So, I’ve been thinking, lately about the way children grow. This weekend I attended the beautiful wedding of one of my cousins. Now this cousin happens to be one that I carried on my hip for years. I’ve always loved children, and especially babies. And he was “my” baby. And I just witnessed him becoming a husband. Thinking about how old that must’ve made me feel? I hadn’t thought of that, but thanks for
rubbing it in pointing it out. And it left me thinking about how just a few minutes ago, it seems, I was a tween, and he just a baby… it makes me realize that in seemingly a few more minutes, I’ll be watching my own children walk down the aisle. And that is truly mind blowing.
While I thought about what it would be like to watch one of my babies pledge their lives to someone, other than me, I couldn’t help but think of all the things I hope they find in a partner. I mean, how many times have we watched friends and family in relationships where we’re like Ugh, what do they see in him? Or How can he not see the way she treats him? But, let’s face it, it’s fairly safe to say that lots of us have been in a relationship like that. Where we couldn’t see what was right in front of our faces. So how do I teach my children to avoid that? How do I tell them about the things to look for in a spouse?
The long and short of it is that I show them.

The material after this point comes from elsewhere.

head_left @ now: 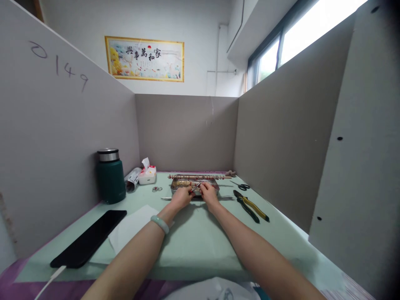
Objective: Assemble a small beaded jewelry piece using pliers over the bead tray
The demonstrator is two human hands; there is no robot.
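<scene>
Both hands meet over the near side of a shallow metal tray that holds small gold and red bits. My left hand, with a pale green bangle on the forearm, is closed in a pinch. My right hand pinches too, close beside it on the right. Something small and thin shows between the fingertips, too tiny to name. Behind the tray's contents lies a rod strung with small red and metallic pieces. A thin metal rod lies under and beside the hands.
Pliers and black scissors lie to the right. On the left are a green thermos, a tissue box, small rings, white paper and a phone on a cable. Partition walls enclose three sides.
</scene>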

I teach my daughter that although sometimes it feels like she will never stop talking, all of her words are worth listening to. I teach my sons that honesty is more important than being the one that is right. I show my daughter that true beauty is in showing kindness to those who are undeserving, because in reality, everyone deserves a little kindness. I show my boys the importance of gentleness. I show my daughter that her dreams are as important as anyone else’s by living out my own. I show my sons that raising a family is thing to be proud of, by having pride in our daily interactions. I show my children what commitment looks like. I show my children that their father is a man worthy of respect, by the way that I respect him. I show my children that I am not servant to their father, who follows behind him, but a partner, who walks along side of him. I show my children these things because this is how they will choose their partner. These are the ideals they’ll carry with them. The way their father and I relate to each other, and the way we relate to them. I can only hope that they see all the things I am trying to show them. And that I can remember to behave in a way that is intentional, so that I am showing them, and teaching them patience. With each other. With me. With their future partners. Because heaven knows, in marriage, and in life, you need a lot of patience to get you through.
To my baby cousin, who is now a married man, and his sweet wife: Hold hands, even when you don’t feel like it. Kiss each other goodnight, even when you don’t want to. Have a tradition that you stick to, and really stick to it. Because when you continue to behave as if you’re madly in love, it’s hard for those feelings not to follow. And in the hard times, that will get you through. And DO go to sleep mad once in a while. Sometimes you do need some sleep to think clear-headed and not to just say words out of frustration, anger, and sleep deprivation. Don’t look at arguments as an end, rather as a beginning to learning better forms of communication between each other. And from a former young bride to another, remember that while others may think you young and naive, really it just leaves you with all the more years of growing old together- and making fun of those that stood in your way. Love you!